The face is one of the most dynamic tools we have to successfully live and interact with other humans. We are evolutionarily designed to pay attention to other people’s face, scanning their mug discern what their social class is, if they’re healthy, if they’re friend or foe, and much more. There’s a reason we can pick out a friend in a crowd through their face instead of their arm. But what determines the wide variability between faces hasn’t been exactly known.
According to a paper published Thursday in the Proceedings of the National Academy of Sciences it comes down to single gene variants that have large effects on facial features. Researchers at the Universities of Oxford and Surrey identified three genes that most powerfully influence how a face looks: The gene PCDH15, which is most often associated with a straight nose; MBTPS1, which regulates steroid biosynthesis; and TMEM163, which affects whether a person develops facial dysmorphia.
The discovery of these gene variants possibly paves the way towards a clearer understanding of the molecular mechanisms influence genes and their ability to shape the face.
“Facial features, such as the shape of the nose, a receding chin or the ‘Hapsburg lip,’ are often passed on in families from generation to generation,” senior author Sir Walter Bodmer, Ph.D., said in a statement sent to Inverse. “Our success in being able to do this [identify specific genetic variants], which has not been done before, has depended on using complicated statistical procedures to analyze facial images of human volunteers.”
Scientists already have a comprehensive view of what genes determine what sort of facial features. They just didn’t know to what extent those genes augur more significant changes in the face. To figure that out, the research team analyzed 3D camera images of identical and non-identical twins (an extremely useful proxy for gene studies, since identical twins are genetic replicas of one-another), using facial data collected from 1,832 volunteers from the People of British Isles project and 1,567 participants from the Twins UK cohort study (as well as the faces of 33 volunteers of East Asian descent).
The researchers already had the genetic profiles of most participants, so they really only needed to observe what facial features were most variable between people, and work backwards to determine what genes that features corresponded to. The 3D camera picked up 30,000 surface points on the participant’s faces and the researchers pinpointed fourteen “landmark” points, such as the tip of the nose. After the researchers overlayed all the images on top one each other to align the landmark points, they had a very clear view of what parts of faces were most distinct from one another — and by extension, which genes were most responsible for shaping one’s face.

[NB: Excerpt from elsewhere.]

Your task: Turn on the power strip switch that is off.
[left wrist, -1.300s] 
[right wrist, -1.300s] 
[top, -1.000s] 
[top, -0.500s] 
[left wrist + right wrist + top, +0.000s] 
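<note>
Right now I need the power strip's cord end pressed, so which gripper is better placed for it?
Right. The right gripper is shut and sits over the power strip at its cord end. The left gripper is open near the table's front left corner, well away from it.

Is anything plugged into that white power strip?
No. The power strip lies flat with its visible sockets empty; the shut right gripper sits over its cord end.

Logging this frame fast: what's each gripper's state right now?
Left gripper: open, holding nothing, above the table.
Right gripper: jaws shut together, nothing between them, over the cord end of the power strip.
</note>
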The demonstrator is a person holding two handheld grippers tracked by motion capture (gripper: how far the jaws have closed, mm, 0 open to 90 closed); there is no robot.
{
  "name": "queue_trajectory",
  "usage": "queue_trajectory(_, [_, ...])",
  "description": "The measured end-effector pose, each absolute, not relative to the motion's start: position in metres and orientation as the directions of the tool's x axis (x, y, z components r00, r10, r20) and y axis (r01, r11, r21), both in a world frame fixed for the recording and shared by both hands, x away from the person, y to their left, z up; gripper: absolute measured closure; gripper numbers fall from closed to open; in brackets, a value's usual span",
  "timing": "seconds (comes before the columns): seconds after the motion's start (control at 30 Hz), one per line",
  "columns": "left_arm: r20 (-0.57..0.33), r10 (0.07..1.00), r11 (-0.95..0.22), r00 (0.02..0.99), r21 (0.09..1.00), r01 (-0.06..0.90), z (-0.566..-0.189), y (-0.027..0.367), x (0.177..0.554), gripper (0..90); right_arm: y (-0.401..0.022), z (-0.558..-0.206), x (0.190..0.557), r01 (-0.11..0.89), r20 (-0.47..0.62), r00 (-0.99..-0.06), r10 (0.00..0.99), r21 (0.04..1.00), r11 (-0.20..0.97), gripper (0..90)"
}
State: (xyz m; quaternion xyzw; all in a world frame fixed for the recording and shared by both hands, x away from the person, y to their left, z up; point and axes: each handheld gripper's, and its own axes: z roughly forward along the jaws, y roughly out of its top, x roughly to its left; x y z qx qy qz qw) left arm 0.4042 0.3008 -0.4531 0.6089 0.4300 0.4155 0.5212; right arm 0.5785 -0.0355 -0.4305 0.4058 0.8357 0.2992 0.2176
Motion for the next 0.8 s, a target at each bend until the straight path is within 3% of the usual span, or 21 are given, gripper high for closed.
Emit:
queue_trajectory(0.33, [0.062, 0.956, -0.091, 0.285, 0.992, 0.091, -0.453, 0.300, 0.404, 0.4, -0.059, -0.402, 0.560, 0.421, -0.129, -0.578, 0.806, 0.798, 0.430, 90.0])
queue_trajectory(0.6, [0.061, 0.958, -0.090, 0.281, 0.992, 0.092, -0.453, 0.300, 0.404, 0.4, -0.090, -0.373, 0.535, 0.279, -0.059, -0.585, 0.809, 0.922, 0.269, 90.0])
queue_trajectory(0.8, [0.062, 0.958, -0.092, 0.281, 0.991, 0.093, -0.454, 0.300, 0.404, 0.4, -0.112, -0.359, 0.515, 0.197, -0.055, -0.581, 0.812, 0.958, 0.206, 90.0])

After a ton of analysis, the team found that genes controlling the the shape of the nose, steroid biosynthesis, and facial dysmorphia the most important factors in influencing the overall look of a human face.
“This level of genetic variability has probably arisen through natural selection, for example, for the recognition of membership of a group or as a consequence of differential mate selection with respect to facial features,” the researchers write. “Face to face, that is how we recognize each other, and we can do that because the human face is so hugely variable.”